Genug Gründe für einen Besuch bei Anette Closheim. Rechtfertigen die Weine den Aufwand? Erfreulich das übersichtliche Portfolio: Sechs Weißweine, ein Rosé, drei Rote stehen auf der Karte, eine klare Linie.

Los geht’s mit dem Rosé – je 50 Prozent aus Spätburgunder und Portufieser. Feiner Auftakt: Keine anbiedernde Süße, schön trocken, viel Geschmack, ein bisschen Kirsche, etwas Cassis, eine Spur Minerilatät, schöne Erfrischung. Rosé liege voll im Trend, die Nachfrage wachse Jahr für Jahr, erzählt die Winzerin. Nun ja, kein Wunder…

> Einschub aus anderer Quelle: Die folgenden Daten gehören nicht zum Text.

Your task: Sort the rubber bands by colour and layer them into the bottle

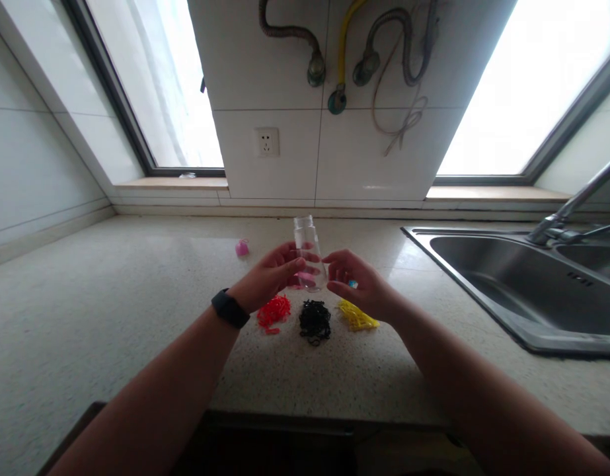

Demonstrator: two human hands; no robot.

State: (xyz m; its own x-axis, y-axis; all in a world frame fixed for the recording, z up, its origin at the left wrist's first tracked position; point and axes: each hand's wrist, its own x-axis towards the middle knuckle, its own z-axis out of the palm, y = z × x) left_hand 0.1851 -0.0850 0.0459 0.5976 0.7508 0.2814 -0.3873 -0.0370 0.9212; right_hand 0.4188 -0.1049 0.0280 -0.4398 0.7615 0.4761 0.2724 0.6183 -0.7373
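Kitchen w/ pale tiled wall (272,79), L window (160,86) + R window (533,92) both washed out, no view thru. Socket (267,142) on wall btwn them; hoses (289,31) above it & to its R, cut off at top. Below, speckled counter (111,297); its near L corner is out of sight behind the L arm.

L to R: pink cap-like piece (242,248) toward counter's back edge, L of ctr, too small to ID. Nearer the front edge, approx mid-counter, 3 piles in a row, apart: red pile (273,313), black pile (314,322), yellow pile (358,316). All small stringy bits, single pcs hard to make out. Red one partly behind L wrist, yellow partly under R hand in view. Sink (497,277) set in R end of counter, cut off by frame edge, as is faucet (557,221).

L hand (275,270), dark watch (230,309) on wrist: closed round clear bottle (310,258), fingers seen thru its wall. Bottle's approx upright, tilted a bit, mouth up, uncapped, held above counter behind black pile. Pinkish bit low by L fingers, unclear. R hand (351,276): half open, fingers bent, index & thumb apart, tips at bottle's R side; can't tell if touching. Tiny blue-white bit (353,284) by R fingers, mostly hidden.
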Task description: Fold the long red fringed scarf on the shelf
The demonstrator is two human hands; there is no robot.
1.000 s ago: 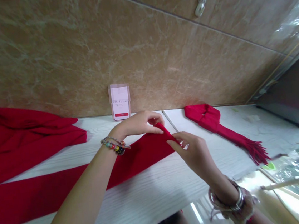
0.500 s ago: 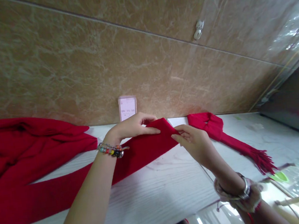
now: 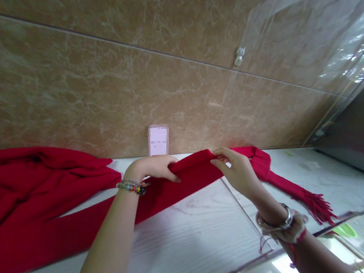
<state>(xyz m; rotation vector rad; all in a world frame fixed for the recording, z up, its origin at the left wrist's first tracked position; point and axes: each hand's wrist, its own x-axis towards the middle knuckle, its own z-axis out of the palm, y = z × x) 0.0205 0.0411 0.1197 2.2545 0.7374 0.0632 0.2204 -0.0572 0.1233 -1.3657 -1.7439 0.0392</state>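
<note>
A long red scarf lies in a flat strip along the counter, its right end raised off the surface. My left hand is closed on its upper edge, with the thumb in front and the other fingers hidden behind the fabric. At the far right corner, my right hand pinches the edge between thumb and fingers. Just past that hand rests a second red piece, a looped scarf with a fringe at its end. Heaped red fabric covers the left of the counter.
A phone showing a running timer leans on the brown marbled wall. The pale wood-grain counter has a seam and a front edge. A dark box-like thing stands at right, and a green dish sits below the edge.
My left hand has slid left and down along the scarf. The raised end now looks flatter and straighter, still pinched in my right hand. The timer advanced one second, and the view shifted slightly.
</note>
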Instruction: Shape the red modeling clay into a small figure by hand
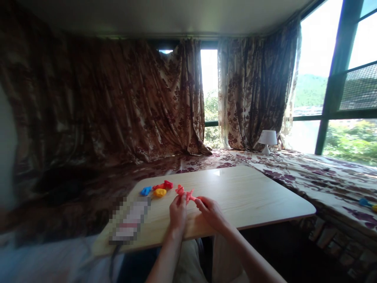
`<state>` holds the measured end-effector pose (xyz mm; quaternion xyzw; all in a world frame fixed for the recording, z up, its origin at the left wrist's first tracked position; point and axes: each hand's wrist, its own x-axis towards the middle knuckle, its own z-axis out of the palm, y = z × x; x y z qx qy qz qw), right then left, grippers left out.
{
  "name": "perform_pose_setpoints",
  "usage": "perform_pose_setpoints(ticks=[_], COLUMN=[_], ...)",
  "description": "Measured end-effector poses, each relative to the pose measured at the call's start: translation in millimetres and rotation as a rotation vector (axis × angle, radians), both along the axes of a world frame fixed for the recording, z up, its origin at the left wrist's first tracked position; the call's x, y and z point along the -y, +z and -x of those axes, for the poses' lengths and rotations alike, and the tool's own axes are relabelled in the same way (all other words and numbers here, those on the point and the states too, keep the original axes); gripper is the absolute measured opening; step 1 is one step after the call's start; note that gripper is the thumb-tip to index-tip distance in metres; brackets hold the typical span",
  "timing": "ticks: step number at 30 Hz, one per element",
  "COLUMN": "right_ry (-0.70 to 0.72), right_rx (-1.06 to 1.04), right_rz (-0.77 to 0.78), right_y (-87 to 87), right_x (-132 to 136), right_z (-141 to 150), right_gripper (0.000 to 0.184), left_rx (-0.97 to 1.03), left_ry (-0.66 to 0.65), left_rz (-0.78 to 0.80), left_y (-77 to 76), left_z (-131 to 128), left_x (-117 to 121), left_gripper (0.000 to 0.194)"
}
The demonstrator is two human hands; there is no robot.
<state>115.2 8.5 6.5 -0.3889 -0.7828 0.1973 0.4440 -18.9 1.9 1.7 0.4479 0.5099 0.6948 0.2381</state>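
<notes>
Crumpled coral-red piece (pixel 189 194), material unclear, held above wooden tabletop (pixel 250 192), inward of near edge. Left hand (pixel 178 211) pinches ruffled body; right hand (pixel 212 212) grasps narrow end in fingers. Probably light, soft, easily creased; narrow end seems best grip.

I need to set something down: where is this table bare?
The widest bare patch of the table lies between the right hand and the right edge. The left is crowded: blue piece, yellow piece and red piece lie beyond a pixelated item, and the left hand grips a coral piece.
</notes>
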Motion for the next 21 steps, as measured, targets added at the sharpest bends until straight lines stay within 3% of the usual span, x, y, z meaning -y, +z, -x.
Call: perform_pose_setpoints(ticks=[4,13,17,21], right_ry=[0.053,-0.004,0.09,0.148], right_rx=[-0.043,-0.066,-0.206,-0.237], right_rz=[0.064,-0.095,0.01,0.099], right_y=[-4.7,-4.3,-4.6,-11.2], right_x=[-3,-1,-3,-7], right_z=[-2,-3,-2,-1], right_gripper=[0.047,0.028,0.025,0.029], left_rx=[0.055,0.189,0.339,0.347], left_ry=[-0.025,-0.143,-0.167,-0.182], left_rz=[-0.025,-0.006,-0.003,0.01], left_y=[-2.1,-1.8,-2.5,-1.6], left_z=[1,-2,-2,-1], left_x=[-1,0,-1,0], left_gripper=[0.034,0.035,0.035,0.037])
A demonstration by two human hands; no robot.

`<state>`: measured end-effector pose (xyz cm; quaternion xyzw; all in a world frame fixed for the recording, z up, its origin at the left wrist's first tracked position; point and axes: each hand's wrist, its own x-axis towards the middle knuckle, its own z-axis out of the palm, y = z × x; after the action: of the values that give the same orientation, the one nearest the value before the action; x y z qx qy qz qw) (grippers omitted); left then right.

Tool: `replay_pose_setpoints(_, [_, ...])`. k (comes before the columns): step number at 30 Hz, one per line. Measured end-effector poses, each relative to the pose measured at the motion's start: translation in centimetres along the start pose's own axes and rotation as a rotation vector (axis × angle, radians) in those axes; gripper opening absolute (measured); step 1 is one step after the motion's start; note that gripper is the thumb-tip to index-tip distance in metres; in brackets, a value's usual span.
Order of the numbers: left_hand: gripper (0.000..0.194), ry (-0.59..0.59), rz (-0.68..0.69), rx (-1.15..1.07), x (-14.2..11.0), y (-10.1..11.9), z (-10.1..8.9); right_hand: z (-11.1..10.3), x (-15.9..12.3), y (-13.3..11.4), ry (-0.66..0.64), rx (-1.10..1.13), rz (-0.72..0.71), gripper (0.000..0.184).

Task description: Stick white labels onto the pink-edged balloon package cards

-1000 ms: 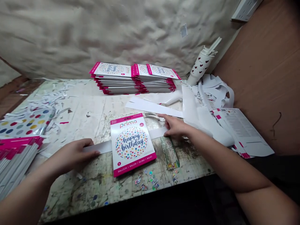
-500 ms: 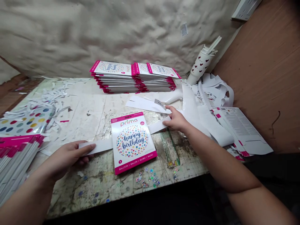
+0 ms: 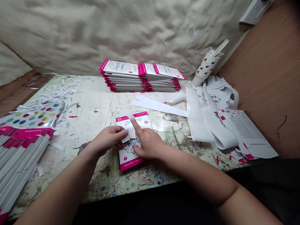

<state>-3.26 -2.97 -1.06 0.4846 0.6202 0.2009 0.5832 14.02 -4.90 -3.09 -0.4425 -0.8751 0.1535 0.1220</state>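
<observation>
A pink and white "happy birthday" balloon pack [image 3: 140, 120] lies flat on the worn table [image 3: 93, 103] in front of me. A white paper strip [image 3: 130, 133] is folded across its front. My left hand [image 3: 106, 140] pinches the strip's end at the pack's left edge. Resting on top of the pack, my right hand [image 3: 146, 142] presses the strip down with its forefinger stretched out. Both hands cover most of the pack's middle.
A tall stack of the same packs [image 3: 142, 76] stands at the back. More packs [image 3: 21, 156] are piled at the left. White paper strips [image 3: 208, 115], a heart-patterned cup [image 3: 207, 67] and printed sheets [image 3: 246, 131] lie at the right. Paper scraps [image 3: 51, 97] and confetti [image 3: 152, 178] litter the table.
Both hands have come in from the strip's outer ends to the middle, folding the white strip over the front of the pack. The view has shifted slightly.
</observation>
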Motion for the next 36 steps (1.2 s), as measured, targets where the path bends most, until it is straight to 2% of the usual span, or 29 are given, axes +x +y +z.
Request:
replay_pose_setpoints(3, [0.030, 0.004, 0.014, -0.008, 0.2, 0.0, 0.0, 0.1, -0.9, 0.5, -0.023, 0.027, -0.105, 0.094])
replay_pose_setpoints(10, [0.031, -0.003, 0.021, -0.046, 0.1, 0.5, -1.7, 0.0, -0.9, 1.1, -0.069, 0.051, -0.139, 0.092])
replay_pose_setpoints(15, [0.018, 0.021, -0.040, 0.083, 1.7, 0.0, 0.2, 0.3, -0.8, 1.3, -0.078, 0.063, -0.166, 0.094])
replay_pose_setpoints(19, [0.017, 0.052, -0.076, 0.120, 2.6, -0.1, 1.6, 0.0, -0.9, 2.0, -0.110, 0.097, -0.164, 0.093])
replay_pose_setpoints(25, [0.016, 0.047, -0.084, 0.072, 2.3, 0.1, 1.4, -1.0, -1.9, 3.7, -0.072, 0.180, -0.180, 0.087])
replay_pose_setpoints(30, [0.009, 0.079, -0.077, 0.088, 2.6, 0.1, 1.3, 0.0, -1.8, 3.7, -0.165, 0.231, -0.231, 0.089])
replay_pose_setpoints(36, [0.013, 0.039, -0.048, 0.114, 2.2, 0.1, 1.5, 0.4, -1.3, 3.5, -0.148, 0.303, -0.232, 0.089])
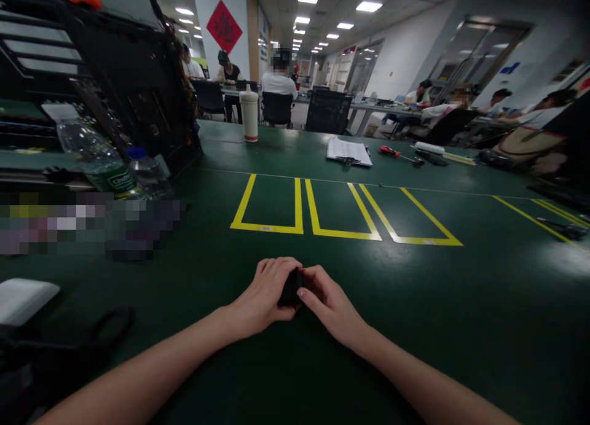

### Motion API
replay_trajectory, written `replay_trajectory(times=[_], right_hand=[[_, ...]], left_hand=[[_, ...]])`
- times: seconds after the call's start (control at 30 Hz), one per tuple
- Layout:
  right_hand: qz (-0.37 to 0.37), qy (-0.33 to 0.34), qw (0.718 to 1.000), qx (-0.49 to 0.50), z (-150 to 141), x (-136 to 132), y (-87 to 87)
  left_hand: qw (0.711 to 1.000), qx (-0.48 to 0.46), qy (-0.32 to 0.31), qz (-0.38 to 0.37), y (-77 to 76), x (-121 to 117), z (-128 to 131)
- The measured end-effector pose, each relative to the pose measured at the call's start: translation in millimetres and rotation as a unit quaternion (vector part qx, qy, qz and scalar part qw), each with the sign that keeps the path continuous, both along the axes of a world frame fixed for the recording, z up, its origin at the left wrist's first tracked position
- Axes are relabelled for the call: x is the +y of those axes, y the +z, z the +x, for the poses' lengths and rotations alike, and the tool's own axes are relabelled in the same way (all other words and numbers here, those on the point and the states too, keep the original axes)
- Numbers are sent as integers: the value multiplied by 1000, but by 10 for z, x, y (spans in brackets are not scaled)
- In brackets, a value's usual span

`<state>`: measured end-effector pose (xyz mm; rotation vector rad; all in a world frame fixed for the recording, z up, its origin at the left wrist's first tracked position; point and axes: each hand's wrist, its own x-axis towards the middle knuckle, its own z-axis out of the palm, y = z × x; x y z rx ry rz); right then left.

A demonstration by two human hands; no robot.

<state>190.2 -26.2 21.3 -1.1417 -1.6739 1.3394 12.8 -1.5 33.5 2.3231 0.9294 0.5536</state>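
A small black box-like object (pixel 289 288) is held between my two hands, low over the dark green table (pixel 415 345). My left hand (pixel 267 293) wraps round its left side, with the fingers over the top and the thumb near the bottom. From the right, my right hand (pixel 332 302) grips it, the thumb on the near face and the fingers behind. Most of the object is covered by the hands, so I cannot make out its exact kind. Beyond the hands, yellow tape outlines (pixel 342 233) mark the tabletop.
Left stand a plastic water bottle (pixel 85 145), a blue-capped bottle (pixel 146 174) and a black rack (pixel 133 75). A white cup (pixel 249 115), a clipboard with papers (pixel 349 151) and a red-handled screwdriver (pixel 391 152) are farther back. A white case (pixel 25 299) lies near left. People sit beyond.
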Motion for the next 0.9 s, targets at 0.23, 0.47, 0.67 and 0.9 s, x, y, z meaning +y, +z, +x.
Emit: replay_trajectory(times=[0.23, 0.47, 0.67, 0.9], right_hand=[[27, -17, 999, 20, -15, 6, -38], [20, -31, 999, 25, -6, 34, -29], [28, -2, 1000, 3, 35, 3, -17], [27, -10, 999, 22, 16, 34, -24]], left_hand=[[1000, -1, -1, 18, -70, 36, 33], [999, -6, -6, 43, -78, 43, 53], [999, -3, -5, 47, -74, 25, 23], [999, 6, -8, 40, -14, 20, 24]])
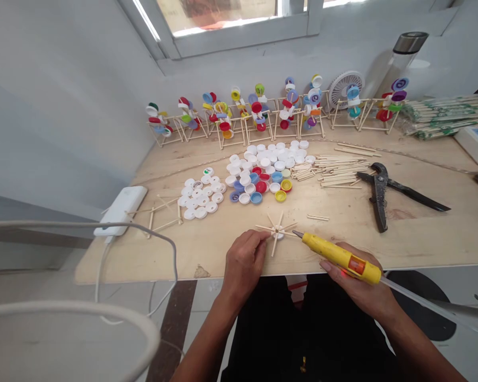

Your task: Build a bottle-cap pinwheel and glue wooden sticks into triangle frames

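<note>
Near the table's front edge lies a star-shaped wheel of wooden sticks (pixel 275 245), its spokes meeting at a white bottle cap (pixel 280 234). My left hand (pixel 245 260) is closed, fingertips pinching the wheel at its left side. In my right hand (pixel 362 289) is a yellow hot glue gun (pixel 330 251) with its switch lit red. The nozzle points left, over the tip of the right-hand spoke; whether it touches is unclear. A clear glue stick (pixel 430 305) trails from the gun's back end. Two short sticks (pixel 317 217) lie just beyond the wheel.
White caps with holes (pixel 201 199) and mixed coloured caps (pixel 261 187) lie mid-table. Right of them are loose sticks (pixel 342 168) and black pliers (pixel 380 193). Finished cap wheels on stick frames (pixel 233 139) line the back. A stick frame (pixel 150 220) and white power bank (pixel 123 207) sit left.
</note>
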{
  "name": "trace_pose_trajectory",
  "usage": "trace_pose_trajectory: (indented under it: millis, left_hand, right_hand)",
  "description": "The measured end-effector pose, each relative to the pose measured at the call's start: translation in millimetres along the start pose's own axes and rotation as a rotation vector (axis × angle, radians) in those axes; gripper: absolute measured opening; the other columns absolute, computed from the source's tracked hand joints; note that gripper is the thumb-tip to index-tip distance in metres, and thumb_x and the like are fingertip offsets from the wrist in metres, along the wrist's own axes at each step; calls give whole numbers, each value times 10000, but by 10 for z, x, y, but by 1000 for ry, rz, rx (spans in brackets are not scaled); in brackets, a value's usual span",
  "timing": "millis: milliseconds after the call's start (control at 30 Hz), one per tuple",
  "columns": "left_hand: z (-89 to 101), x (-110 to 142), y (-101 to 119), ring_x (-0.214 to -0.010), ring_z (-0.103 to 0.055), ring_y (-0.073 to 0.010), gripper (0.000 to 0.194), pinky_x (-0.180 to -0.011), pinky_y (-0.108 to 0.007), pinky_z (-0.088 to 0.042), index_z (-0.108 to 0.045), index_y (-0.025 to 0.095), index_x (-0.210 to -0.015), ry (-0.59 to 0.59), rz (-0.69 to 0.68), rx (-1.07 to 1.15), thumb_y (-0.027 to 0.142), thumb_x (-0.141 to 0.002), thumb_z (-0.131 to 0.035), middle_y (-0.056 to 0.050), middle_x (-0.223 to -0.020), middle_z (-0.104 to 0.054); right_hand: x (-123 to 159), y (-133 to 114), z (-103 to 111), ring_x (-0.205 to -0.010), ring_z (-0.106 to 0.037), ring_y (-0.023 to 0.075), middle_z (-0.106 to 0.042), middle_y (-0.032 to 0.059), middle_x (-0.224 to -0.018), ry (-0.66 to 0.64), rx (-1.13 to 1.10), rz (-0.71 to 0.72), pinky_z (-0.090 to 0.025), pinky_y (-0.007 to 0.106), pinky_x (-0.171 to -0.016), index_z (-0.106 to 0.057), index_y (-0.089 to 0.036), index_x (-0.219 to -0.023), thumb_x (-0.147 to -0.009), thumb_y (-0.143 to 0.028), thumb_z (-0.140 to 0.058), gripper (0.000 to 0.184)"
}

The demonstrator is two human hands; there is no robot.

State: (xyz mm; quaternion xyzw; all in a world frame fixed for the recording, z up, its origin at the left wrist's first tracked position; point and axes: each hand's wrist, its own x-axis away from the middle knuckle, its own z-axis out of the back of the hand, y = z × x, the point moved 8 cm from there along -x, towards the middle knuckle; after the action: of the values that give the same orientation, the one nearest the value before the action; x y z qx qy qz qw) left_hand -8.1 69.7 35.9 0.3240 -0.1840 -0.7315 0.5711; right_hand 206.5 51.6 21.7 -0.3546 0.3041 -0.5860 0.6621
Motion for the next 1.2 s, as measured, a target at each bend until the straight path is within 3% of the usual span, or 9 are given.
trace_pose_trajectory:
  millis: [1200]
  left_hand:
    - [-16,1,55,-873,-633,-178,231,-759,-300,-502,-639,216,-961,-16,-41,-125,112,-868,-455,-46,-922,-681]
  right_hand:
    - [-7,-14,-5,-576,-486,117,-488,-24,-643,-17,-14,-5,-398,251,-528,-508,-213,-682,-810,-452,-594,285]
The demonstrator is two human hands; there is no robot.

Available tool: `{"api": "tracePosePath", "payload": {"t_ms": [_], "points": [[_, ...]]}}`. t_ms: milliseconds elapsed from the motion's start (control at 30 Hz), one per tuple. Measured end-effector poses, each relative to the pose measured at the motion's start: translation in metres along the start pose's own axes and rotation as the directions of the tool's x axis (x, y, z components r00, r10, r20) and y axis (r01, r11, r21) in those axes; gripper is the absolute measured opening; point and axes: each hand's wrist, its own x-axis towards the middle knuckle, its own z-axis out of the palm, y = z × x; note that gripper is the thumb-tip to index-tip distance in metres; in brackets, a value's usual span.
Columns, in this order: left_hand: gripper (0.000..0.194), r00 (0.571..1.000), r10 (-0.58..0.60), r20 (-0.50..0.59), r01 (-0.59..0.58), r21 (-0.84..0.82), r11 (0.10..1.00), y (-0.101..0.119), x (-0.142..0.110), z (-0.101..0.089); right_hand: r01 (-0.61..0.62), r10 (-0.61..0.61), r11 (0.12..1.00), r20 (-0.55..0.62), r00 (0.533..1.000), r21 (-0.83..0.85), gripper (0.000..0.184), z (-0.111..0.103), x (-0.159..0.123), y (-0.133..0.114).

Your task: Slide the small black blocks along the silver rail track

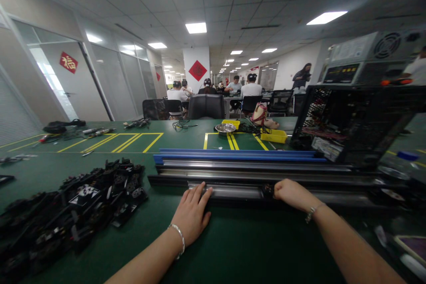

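Note:
My left hand [193, 213] lies with fingers stretched out on the near edge of a long black metal rail [233, 192], whose grey inner channel faces up. Further right along the same rail, my right hand [293, 193] is closed in a fist-like grip. At its fingers is a small black part [267, 190], sitting in the channel; its exact kind is too dark to make out. Behind this rail lie more dark rails and a blue rail [233, 155], all running parallel across the table.
A heap of black parts [100, 199] covers the left side of the green table [179, 137]. At right stands an open computer case [346, 120] with power supplies on top. A metal bowl [225, 129] and yellow trays [273, 136] are behind the rails. People sit further back.

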Motion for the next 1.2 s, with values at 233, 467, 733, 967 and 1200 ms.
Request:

Der Blanc – eine Cuvée aus Bacchus, Scheurebe, Silvaner und Riesling – wird als „idealer Sommerwein“ angepriesen.  Und ja, so definiert sich Sommerweine (darf man die eigentlich auch im Winter trinken?): Frische, Beeren-Aromen etc. Der Blanc ist übrigens der meistverkaufte Wein des Gutes.

Jetzt wird’s erhabener. Der Weißburgunder von der Lage Königsschild kann als Muster herhalten, wie ein Weißburgunder zu schmecken hat: Kraftvoll, würzig, ohne Holz, gezügelte Frucht. Die klassischen Pfirsich-Aromen dürfen auch nicht fehlen. Urteil: Daumen hoch.

Roter Sandstein und Mergel-Kies-Boden

Roter Sandstein und Mergel-Kies-Boden

Spannend sind die Rieslinge. Da ist zum einen der Riesling vom Löhrer Berg (wurde mal Grand Cru Langenlonsheims genannt), gleich um die Ecke des Weinguts, Mergel-Kies-Boden. Zum anderen der Riesling Mont Solis, die Reben wachsen auf Rotem Sandstein. Also: gleiche Rebsorte, gleicher Jahrgang (2013), gleiches Klima – doch zwei völlig verschiedene Weine. Der vom Löhrer Berg präsentiert sich feingliedrig, fast zart, mineralisch.  Der vom Roten Sandstein wirkt runder, weicher, vielschichtiger. Anette Closheim behauptet „Terroir ist schmeckbar“. Nach dem  Experiment mit den Rieslingen sagt jeder Ja. Da stehen noch Aufgaben an: An der Nahe soll es  180 verschiedene Bodensorten geben,

Anette Closheims Sauvignon Blanc ist der Wein, der die Szene von Dresden bis  London (just während des Besuchs kam ein Anruf vom Händler in Britannien) entzückt. Kein Wunder: Frisch, knackig, cremig, mit den klassischen Stachelbeer-, Johannisbeer-, Grapefruit-, Paprika-Aromen, trinkfreudig gemacht, das liegt voll im Trend. Die Steigerung ist der Sauvignon Blanc Loirista – 40 Prozent haben in neuen Barriquefässern gelegen. Das Holz ist noch präsent, der Wein braucht noch.  Ganz aktuell: Der Loirista hat übrigens zum vierten Mal den regionalen Vorentscheid der Sauvignon Blanc Trophy 2015 gewonnen. Loirista ist übrigens der zarte Hinweis, dass dieser Sauvignon in der Stilistik an der Loire orientiert ist.

Finale schließlich mit dem Pinot Noir, auch hier ist der Name Programm: Pinot Noir steht auf dem Etikett und nicht Spätburgunder. „Mit Absicht, ist ein Hinweis auf den französischen  Stil“, erklärt die Winzerin. Da muss sich aber so mancher Franzose strecken, Farbe, Nase und Geschmack (Himbeeren, Süßholz, Fleischsaft) erfüllen alle Erwartungen.

Worauf es beim Wein ankommt? „Er muss schmecken“, sagt Anette Closheim kurz und knapp. Gegenfrage: Haben sich die 200 Kilometer (tatsächlich waren es 450) gelohnt? Auf jeden Fall.